- [EXERCISE DESCRIPTION] Using the data below, gather each line that includes the word "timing".

- [ENTRIES SHOWN]
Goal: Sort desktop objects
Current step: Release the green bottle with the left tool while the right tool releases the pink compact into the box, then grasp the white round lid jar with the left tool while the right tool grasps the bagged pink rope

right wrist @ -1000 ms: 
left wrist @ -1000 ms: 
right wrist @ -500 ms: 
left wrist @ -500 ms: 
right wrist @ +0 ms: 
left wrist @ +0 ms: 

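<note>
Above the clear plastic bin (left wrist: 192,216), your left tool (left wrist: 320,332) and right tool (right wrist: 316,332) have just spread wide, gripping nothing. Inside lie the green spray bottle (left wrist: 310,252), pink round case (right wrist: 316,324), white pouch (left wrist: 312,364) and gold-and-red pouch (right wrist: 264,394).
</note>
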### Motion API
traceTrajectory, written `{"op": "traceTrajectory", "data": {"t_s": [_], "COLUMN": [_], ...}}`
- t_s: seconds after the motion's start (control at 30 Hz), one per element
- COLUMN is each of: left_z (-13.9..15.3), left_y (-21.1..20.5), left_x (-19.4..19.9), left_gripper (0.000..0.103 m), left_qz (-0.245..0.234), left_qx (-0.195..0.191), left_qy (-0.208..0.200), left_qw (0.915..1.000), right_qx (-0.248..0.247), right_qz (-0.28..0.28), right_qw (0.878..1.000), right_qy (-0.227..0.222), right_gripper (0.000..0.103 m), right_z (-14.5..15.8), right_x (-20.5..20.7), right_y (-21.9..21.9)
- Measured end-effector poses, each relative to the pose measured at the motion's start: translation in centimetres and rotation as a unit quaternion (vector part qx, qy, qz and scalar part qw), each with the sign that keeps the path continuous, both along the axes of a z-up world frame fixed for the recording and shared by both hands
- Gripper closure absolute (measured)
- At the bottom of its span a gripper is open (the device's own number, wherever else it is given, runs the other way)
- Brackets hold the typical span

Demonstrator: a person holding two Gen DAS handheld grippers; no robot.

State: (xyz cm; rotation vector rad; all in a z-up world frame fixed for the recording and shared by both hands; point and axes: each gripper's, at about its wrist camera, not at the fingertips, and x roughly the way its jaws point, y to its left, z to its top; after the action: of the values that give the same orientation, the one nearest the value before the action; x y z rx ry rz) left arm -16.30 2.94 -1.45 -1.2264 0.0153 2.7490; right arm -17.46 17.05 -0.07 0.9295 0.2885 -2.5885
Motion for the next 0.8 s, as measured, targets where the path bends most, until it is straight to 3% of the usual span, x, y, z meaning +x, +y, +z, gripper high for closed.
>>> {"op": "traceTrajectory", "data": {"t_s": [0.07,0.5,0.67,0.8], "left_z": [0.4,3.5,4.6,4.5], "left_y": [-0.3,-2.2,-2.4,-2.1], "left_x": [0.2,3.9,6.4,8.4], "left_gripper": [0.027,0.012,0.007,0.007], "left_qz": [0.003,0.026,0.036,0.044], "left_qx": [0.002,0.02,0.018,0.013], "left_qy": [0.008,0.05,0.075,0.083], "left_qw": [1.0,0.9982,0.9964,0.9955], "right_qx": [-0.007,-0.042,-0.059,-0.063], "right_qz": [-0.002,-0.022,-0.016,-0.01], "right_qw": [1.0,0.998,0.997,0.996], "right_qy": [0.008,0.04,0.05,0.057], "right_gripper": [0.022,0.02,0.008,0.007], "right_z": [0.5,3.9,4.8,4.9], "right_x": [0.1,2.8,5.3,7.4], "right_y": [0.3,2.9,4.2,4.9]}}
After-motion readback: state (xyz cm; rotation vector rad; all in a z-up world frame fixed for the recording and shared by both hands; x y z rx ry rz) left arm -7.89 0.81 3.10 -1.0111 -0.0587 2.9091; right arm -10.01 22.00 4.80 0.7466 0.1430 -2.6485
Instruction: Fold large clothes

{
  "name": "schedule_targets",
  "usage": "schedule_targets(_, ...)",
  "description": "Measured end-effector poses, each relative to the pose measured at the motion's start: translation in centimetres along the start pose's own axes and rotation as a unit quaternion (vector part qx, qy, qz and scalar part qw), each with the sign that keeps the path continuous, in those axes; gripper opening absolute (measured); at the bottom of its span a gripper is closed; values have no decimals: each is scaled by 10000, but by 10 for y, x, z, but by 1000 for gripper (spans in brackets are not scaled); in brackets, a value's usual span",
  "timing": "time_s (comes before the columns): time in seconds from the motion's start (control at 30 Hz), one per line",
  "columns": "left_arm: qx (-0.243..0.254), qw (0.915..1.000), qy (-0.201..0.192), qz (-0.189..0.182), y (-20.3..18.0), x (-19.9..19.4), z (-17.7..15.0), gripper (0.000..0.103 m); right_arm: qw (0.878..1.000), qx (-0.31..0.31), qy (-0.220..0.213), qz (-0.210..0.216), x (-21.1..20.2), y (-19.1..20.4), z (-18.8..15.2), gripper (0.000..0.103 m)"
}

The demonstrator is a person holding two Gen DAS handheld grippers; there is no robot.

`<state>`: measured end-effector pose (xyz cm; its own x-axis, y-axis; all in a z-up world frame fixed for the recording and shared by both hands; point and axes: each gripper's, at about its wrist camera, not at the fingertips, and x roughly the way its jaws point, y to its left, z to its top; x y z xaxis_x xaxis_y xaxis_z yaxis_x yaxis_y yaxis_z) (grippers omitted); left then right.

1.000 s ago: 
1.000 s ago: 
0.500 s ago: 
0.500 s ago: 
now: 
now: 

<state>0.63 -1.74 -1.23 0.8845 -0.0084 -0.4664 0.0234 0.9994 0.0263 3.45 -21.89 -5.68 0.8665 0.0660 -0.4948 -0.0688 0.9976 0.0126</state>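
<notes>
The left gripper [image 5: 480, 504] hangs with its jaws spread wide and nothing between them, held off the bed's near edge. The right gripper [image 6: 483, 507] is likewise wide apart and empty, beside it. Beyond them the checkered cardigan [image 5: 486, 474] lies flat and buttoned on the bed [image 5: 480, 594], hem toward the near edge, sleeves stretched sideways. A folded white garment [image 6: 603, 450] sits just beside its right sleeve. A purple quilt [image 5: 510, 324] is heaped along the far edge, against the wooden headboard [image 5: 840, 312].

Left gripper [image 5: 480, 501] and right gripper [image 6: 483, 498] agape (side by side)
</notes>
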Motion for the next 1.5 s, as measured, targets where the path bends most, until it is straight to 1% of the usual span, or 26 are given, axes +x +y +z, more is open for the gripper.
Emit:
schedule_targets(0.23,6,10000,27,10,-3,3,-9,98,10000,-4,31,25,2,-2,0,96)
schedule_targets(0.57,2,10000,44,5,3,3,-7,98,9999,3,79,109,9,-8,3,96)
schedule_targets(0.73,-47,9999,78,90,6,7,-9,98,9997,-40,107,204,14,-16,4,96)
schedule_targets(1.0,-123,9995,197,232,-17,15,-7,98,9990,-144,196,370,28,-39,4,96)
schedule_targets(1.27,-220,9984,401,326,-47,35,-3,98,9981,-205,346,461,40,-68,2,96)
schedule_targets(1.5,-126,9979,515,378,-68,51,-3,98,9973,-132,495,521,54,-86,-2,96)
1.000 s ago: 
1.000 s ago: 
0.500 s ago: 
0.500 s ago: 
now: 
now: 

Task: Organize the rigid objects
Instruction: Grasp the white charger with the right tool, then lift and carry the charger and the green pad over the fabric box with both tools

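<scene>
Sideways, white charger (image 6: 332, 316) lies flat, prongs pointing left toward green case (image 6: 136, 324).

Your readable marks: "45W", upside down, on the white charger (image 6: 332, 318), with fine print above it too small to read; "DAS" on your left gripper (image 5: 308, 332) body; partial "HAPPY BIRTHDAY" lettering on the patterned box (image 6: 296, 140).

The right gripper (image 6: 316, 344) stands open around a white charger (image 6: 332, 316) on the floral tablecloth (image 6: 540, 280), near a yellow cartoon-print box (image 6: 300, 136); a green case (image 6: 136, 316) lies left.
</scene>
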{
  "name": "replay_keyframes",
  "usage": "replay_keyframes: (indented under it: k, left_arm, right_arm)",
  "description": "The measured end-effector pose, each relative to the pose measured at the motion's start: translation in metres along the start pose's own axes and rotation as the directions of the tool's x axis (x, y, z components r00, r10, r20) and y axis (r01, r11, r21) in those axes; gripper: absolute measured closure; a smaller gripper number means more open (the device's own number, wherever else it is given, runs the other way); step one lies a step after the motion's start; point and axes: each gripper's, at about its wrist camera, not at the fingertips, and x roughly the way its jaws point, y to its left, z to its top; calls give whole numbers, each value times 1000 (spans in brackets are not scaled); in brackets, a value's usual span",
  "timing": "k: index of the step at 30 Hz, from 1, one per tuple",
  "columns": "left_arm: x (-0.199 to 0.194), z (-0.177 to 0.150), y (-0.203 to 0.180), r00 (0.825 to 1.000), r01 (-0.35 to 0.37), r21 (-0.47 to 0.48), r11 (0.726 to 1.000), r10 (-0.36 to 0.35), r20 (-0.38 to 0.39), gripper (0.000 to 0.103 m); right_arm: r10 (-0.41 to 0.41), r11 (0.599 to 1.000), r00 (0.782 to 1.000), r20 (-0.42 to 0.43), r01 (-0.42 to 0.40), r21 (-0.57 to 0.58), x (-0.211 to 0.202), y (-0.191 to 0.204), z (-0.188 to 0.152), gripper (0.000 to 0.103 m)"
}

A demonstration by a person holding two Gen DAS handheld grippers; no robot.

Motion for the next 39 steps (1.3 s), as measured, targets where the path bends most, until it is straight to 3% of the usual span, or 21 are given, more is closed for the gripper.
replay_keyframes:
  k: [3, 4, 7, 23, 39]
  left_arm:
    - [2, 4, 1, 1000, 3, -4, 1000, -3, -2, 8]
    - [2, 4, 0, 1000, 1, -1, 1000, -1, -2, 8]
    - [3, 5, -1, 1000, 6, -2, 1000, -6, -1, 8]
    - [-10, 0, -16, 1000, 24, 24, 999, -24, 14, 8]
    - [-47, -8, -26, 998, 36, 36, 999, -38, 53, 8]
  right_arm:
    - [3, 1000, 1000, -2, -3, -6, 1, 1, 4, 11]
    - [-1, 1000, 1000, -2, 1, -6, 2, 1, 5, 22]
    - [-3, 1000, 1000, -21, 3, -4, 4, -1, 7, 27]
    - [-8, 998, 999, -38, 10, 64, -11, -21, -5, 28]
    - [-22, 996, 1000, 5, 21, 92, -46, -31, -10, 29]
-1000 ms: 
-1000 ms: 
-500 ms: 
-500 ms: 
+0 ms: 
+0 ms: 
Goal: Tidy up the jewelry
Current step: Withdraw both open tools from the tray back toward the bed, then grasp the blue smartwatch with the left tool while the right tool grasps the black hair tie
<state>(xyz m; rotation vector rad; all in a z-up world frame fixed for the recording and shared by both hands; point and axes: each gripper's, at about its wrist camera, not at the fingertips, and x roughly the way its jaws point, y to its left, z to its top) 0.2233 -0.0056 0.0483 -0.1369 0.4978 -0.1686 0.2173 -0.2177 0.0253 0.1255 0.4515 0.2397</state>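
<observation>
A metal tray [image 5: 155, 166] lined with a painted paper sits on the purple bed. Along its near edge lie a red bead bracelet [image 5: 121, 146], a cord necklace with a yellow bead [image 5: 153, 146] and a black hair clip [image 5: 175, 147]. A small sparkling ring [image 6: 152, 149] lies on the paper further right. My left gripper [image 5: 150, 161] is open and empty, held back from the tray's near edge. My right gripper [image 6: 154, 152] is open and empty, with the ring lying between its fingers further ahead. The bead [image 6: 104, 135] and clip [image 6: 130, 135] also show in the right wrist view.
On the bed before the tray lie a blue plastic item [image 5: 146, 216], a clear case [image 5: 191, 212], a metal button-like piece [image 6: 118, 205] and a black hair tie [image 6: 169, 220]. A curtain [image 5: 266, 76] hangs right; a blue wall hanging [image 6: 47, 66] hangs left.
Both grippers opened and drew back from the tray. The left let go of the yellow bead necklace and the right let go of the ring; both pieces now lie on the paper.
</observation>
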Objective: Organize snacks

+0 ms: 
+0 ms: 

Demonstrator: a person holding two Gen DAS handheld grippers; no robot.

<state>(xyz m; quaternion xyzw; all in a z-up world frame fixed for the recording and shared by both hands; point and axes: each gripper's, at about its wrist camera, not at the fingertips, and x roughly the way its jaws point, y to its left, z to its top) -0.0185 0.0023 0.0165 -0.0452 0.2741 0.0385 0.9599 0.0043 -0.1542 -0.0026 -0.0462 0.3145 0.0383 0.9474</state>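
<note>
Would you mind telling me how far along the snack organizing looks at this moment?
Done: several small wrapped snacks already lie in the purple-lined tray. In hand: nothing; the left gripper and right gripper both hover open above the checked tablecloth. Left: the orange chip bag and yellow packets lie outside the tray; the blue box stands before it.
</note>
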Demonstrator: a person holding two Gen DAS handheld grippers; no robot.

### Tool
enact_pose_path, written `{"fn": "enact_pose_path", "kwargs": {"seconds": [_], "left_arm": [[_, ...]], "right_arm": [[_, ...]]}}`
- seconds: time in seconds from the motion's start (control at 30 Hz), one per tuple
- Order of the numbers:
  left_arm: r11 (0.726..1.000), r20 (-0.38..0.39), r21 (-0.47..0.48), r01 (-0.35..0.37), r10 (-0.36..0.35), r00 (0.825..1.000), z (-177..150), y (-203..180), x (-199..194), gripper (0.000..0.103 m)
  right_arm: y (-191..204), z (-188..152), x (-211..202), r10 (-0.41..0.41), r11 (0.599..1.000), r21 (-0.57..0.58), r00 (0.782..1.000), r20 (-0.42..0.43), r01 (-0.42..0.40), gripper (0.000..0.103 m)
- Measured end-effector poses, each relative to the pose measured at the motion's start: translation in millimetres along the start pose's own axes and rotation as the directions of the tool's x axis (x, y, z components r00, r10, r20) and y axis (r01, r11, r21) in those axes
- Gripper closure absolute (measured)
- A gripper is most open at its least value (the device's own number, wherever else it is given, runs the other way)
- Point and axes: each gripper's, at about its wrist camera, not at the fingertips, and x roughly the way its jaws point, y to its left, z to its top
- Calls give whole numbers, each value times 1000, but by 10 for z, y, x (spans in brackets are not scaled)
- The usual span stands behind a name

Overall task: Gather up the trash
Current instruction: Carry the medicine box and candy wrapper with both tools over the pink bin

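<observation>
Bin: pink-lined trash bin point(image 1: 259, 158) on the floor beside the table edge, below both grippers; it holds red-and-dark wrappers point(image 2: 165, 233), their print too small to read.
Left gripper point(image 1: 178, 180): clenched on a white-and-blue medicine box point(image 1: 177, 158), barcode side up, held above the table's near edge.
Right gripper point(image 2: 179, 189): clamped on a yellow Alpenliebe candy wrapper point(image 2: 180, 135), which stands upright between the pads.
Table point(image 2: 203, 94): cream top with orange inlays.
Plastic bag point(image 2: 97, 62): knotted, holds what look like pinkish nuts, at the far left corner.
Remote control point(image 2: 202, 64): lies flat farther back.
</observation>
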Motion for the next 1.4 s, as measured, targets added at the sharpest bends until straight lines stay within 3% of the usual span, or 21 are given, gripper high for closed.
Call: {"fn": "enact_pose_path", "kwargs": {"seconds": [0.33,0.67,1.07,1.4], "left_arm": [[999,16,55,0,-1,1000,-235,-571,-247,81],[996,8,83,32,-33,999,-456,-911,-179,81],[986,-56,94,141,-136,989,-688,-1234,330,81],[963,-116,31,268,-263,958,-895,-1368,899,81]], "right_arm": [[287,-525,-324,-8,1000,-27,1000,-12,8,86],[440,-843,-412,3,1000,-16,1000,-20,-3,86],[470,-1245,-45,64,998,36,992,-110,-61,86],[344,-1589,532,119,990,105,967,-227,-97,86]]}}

- [RESPONSE AREA]
  "timing": "time_s (comes before the columns): time in seconds from the motion's start (control at 30 Hz), one per line",
  "timing": "k: index of the step at 30 Hz, from 1, one per tuple",

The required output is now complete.